Robert Gorelangton

I’m disappointed this director didn’t plunge the knife into Dustin Hoffman

A review of ‘I Joke Too Much: The Theatre Director’s Tale’, by Michael Rudman. Despite the dearth of score-settling, there’s a good laugh on almost every page

A figure of envy for much of male Middle England: Michael Rudman, with Felicity Kendal [Getty Images] 
issue 27 September 2014

At the age of 75, the theatre director Michael Rudman has got around to his memoirs, their title taken from the mouth of Willy Loman in Death of a Salesman, the play in which Rudman once directed Dustin Hoffman to great acclaim. The author is also Felicity Kendal’s other half, making him a figure of envy for much of male Middle England.
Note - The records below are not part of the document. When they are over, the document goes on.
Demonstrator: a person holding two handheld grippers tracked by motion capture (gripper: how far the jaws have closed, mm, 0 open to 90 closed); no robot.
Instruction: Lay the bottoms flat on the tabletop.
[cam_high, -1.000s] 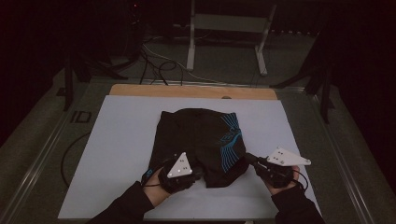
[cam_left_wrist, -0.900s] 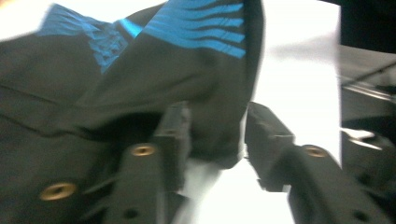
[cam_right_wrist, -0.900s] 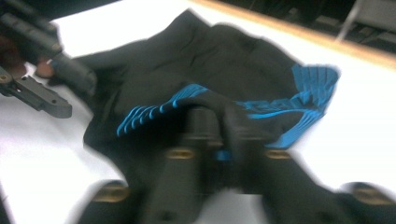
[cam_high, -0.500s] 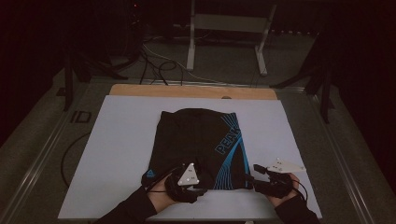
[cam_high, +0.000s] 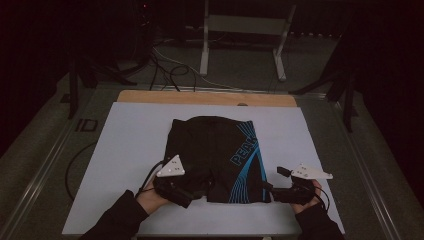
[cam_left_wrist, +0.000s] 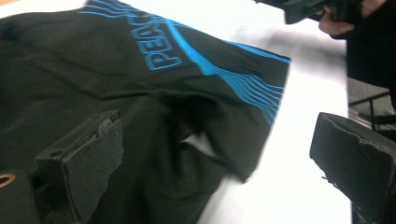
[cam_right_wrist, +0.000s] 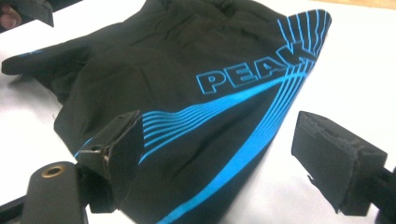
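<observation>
Near the front edge of the white worktop (cam_high: 125, 150): black shorts (cam_high: 215, 150) with blue stripes and "PEAK" lettering lie spread flat, leg hems toward the person.
Left hand-held gripper (cam_high: 192, 192): jaws have just been opening; they stand wide over the near leg hem, pads off the cloth, nothing held.
Right hand-held gripper (cam_high: 272, 187): jaws have just been opening too; spread wide just beside the striped hem, gripping nothing.
Step in hand: probably letting go after laying the shorts flat.
Doing it well: draw both grippers back low and level so no pad catches a hem; check the crease between the legs (cam_left_wrist: 196, 140) before any fold.
</observation>
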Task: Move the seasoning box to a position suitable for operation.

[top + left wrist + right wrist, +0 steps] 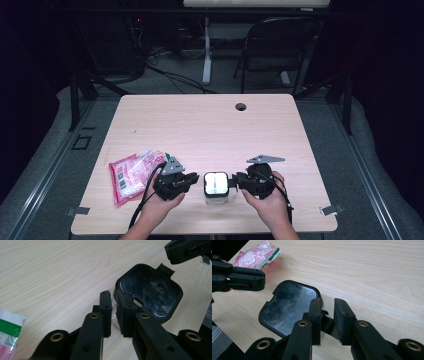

A tall ‘Texan Jew’ who went to Oxford, Rudman has quite a CV. He started at the Traverse in Edinburgh, where with the approval of the theatre’s chairman Nicholas Fairbairn he put on drugs and porno plays. An award-winning stint at the Hampstead Theatre followed, then a spell at the National Theatre. He later ran the Chichester Festival Theatre before going to the Sheffield Crucible.

He’s also freelanced on Broadway and in the West End and one of his theories is that the way creatives behave is usually determined by profit.